Tai Chi Reduces Fear of Falling in Older Adults
A new study, sponsored by a grant from the National Institute on Aging, has found that consistent tai chi practice significantly reduces fear of falling among older adults. Fear of falling is an indicator of the likelihood of falling, according to studies. Fear of falling also leads to gait alteration, deconditioning, less participation in activities and social interaction, and a worse self-perception of health.
Out of 311 male and female subjects enrolled in the study, 217 completed the trial. They ranged in age from 70 to 97 years, and all had experienced one or more falls in the previous year. Subjects were assigned to tai chi practice or a wellness education program.
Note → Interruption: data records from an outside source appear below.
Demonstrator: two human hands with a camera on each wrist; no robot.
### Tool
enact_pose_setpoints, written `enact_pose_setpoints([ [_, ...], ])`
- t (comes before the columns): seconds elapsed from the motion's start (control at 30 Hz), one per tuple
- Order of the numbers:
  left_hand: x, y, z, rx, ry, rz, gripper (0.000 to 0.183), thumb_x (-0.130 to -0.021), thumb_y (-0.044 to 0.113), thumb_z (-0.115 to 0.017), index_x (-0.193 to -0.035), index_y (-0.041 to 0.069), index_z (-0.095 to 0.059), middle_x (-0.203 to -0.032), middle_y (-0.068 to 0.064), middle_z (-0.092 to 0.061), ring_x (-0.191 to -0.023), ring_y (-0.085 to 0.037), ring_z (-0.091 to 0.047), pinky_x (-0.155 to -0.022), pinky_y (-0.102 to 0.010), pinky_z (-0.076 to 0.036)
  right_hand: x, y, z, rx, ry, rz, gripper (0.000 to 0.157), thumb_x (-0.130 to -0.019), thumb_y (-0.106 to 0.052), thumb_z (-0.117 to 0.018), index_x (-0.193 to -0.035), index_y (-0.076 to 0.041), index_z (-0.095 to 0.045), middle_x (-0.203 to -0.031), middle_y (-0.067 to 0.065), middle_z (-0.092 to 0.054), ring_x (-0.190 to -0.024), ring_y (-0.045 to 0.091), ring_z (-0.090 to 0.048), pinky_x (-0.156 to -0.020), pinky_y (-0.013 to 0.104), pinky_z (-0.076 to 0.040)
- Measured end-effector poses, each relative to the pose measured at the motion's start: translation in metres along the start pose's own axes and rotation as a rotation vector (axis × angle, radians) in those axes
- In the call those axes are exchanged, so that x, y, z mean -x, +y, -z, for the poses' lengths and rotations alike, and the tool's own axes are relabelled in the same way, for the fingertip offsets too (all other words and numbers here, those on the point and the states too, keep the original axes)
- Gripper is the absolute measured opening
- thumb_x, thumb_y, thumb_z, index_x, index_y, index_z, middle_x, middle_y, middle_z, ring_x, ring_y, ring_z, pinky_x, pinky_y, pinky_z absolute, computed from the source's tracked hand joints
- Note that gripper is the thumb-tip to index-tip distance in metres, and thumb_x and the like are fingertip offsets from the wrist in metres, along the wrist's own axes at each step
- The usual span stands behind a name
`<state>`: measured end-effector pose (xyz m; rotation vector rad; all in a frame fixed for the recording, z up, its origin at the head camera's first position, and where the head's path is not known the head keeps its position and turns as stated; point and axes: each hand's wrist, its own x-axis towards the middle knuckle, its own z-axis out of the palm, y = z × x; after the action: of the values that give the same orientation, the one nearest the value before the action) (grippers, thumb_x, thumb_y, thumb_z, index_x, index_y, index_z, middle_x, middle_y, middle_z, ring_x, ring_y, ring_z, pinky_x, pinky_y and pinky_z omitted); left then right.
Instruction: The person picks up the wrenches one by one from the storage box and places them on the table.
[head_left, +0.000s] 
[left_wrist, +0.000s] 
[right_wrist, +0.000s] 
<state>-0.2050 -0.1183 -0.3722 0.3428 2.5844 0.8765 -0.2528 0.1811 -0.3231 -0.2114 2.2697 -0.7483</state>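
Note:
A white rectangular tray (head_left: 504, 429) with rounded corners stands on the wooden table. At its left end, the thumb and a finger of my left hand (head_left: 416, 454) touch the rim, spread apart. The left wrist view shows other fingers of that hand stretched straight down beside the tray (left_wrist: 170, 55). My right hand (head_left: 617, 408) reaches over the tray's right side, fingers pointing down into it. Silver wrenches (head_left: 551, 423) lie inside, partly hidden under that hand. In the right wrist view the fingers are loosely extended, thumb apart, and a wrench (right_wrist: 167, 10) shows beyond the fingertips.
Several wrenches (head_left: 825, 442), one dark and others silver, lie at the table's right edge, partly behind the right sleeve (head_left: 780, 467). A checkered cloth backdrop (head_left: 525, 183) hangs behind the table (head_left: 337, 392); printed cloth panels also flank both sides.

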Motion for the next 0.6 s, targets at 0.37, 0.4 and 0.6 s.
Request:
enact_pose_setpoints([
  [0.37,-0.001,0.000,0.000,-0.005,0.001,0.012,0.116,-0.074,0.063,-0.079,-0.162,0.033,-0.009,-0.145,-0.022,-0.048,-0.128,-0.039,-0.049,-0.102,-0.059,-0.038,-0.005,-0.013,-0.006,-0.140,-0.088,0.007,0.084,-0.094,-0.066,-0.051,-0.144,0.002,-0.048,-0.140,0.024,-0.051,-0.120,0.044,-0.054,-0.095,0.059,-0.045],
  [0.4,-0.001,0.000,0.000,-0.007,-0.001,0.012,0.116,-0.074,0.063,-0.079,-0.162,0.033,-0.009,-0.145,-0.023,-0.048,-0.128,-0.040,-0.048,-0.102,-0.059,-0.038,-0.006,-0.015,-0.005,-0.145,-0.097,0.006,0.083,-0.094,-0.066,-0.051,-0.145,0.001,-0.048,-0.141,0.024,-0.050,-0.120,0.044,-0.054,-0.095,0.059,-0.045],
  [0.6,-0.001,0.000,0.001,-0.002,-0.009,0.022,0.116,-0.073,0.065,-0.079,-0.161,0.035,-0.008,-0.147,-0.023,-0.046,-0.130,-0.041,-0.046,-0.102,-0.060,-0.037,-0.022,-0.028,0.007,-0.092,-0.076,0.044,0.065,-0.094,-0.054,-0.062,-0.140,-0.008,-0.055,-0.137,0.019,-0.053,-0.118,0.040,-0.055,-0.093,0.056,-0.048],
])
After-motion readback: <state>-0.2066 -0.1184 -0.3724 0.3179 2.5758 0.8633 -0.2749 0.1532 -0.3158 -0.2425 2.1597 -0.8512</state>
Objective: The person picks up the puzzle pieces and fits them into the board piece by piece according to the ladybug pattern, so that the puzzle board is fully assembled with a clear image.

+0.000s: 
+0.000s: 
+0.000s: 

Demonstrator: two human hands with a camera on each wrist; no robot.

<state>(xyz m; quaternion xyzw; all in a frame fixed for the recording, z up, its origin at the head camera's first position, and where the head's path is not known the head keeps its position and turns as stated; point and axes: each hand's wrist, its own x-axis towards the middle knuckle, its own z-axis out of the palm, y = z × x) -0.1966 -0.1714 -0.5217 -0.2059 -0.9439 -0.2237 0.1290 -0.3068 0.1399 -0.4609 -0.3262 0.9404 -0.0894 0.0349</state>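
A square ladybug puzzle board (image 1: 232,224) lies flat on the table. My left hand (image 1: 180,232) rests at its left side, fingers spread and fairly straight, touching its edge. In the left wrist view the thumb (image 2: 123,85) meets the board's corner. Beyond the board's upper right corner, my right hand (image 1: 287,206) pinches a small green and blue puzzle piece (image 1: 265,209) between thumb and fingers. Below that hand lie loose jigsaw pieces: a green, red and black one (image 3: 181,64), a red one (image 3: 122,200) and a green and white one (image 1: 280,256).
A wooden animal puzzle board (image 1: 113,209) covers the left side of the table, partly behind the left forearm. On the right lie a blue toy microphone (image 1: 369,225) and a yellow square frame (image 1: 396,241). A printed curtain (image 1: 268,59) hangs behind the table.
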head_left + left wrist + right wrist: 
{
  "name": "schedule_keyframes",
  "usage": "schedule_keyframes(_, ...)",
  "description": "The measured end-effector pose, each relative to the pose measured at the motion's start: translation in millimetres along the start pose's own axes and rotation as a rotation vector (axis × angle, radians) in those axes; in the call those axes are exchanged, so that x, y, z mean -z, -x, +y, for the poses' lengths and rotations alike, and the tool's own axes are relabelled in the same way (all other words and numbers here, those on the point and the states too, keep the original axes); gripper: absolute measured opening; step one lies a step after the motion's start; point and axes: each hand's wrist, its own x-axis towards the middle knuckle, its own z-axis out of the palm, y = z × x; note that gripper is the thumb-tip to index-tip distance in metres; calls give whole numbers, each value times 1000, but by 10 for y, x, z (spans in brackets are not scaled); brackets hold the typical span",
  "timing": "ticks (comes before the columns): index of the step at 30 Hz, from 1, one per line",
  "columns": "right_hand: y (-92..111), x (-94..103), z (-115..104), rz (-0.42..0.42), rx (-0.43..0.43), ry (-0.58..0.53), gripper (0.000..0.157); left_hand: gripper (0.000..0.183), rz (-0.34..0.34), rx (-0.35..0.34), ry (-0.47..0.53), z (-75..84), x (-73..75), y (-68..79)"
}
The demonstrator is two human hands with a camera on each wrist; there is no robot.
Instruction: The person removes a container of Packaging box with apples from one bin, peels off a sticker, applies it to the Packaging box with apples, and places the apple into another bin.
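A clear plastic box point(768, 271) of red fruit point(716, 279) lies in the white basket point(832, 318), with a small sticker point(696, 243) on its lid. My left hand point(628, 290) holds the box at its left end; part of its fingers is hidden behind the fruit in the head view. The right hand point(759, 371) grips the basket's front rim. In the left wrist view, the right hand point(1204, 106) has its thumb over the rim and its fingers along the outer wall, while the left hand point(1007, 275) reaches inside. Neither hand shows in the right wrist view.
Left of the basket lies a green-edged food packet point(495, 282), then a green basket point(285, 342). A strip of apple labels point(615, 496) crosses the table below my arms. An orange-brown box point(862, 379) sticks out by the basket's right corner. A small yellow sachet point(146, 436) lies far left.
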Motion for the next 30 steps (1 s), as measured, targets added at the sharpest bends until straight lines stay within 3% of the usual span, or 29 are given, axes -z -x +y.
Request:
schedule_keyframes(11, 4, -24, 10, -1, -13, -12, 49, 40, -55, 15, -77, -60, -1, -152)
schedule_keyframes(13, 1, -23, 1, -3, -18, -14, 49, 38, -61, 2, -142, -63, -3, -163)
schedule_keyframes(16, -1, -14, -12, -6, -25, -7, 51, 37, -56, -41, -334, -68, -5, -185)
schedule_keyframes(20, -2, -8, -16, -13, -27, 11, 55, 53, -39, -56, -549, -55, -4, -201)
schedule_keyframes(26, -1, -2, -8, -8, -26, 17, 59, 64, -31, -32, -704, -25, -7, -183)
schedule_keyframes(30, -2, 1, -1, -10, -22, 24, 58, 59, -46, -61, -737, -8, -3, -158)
Tai chi participants practiced the discipline twice a week for 48 weeks. Many progressed from needing assistive devices in order to stand to doing 2 continuous minutes of tai chi without support. The classes, led by two instructors, progressed from 60 to 90 minutes over the 48 weeks. Wellness participants received 1 hour per week of instruction about fall prevention, exercise and balance, diet and nutrition, medication management, and other health-related issues. Instructors provided handouts but did not lead any exercises.
Other studies have shown that tai chi training can improve older adults’ strength, flexibility, balance, blood pressure, cardiorespiratory function, mood and self-esteem, in addition to reducing stress and the risk of falls. Research also shows that older-adult subjects tend to continue to practice tai chi even after studies have concluded. Given all these benefits, the authors of this study have recommended that tai chi practice be included in any program designed to reduce falling and fear of falling in transitionally frail older adults.
The study was published in the Journal of the American Geriatric Society (2005; 53, 1168–78).